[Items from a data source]

----

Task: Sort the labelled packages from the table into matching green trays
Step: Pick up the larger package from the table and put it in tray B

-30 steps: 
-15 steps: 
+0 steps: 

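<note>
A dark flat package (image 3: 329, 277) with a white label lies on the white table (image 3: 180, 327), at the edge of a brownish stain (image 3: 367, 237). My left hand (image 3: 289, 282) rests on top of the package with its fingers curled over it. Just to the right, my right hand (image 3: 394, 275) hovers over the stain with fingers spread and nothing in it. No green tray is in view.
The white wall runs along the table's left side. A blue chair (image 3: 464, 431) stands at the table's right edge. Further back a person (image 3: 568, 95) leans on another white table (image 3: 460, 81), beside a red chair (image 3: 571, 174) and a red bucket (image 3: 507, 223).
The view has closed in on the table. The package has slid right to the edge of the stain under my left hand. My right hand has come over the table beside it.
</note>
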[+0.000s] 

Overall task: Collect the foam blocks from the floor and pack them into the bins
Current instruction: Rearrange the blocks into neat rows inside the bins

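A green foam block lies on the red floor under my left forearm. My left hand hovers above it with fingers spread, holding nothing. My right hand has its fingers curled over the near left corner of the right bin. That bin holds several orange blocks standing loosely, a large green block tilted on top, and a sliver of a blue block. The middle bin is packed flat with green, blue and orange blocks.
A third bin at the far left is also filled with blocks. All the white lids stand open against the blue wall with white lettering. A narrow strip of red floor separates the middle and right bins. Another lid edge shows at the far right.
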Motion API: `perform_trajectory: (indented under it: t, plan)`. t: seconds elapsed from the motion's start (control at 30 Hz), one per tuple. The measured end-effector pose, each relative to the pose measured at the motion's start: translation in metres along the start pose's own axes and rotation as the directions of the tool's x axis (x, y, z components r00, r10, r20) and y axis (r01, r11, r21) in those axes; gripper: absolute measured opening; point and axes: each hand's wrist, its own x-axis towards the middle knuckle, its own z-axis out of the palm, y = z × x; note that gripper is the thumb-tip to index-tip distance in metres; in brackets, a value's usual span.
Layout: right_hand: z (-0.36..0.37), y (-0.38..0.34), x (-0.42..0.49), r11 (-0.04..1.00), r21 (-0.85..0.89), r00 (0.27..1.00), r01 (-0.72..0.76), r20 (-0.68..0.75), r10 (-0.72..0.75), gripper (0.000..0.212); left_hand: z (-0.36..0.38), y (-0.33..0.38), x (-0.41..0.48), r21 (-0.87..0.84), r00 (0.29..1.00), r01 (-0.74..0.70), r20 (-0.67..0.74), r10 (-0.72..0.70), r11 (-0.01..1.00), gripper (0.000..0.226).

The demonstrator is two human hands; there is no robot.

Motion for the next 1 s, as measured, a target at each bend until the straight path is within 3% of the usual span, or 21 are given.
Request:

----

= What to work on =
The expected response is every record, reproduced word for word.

= Exercise response =
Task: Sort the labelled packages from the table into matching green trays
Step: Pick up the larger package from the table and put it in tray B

-30 steps: 
-15 steps: 
+0 steps: 

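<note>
A dark flat package (image 3: 329, 277) with a white label lies on the white table (image 3: 180, 327), at the edge of a brownish stain (image 3: 367, 237). My left hand (image 3: 289, 282) rests on top of the package with its fingers curled over it. Just to the right, my right hand (image 3: 394, 275) hovers over the stain with fingers spread and nothing in it. No green tray is in view.
The white wall runs along the table's left side. A blue chair (image 3: 464, 431) stands at the table's right edge. Further back a person (image 3: 568, 95) leans on another white table (image 3: 460, 81), beside a red chair (image 3: 571, 174) and a red bucket (image 3: 507, 223).
The view has closed in on the table. The package has slid right to the edge of the stain under my left hand. My right hand has come over the table beside it.
</note>
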[+0.000s] 

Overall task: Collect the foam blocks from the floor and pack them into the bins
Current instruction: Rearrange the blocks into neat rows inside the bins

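A green foam block lies on the red floor under my left forearm. My left hand hovers above it with fingers spread, holding nothing. My right hand has its fingers curled over the near left corner of the right bin. That bin holds several orange blocks standing loosely, a large green block tilted on top, and a sliver of a blue block. The middle bin is packed flat with green, blue and orange blocks.
A third bin at the far left is also filled with blocks. All the white lids stand open against the blue wall with white lettering. A narrow strip of red floor separates the middle and right bins. Another lid edge shows at the far right.
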Motion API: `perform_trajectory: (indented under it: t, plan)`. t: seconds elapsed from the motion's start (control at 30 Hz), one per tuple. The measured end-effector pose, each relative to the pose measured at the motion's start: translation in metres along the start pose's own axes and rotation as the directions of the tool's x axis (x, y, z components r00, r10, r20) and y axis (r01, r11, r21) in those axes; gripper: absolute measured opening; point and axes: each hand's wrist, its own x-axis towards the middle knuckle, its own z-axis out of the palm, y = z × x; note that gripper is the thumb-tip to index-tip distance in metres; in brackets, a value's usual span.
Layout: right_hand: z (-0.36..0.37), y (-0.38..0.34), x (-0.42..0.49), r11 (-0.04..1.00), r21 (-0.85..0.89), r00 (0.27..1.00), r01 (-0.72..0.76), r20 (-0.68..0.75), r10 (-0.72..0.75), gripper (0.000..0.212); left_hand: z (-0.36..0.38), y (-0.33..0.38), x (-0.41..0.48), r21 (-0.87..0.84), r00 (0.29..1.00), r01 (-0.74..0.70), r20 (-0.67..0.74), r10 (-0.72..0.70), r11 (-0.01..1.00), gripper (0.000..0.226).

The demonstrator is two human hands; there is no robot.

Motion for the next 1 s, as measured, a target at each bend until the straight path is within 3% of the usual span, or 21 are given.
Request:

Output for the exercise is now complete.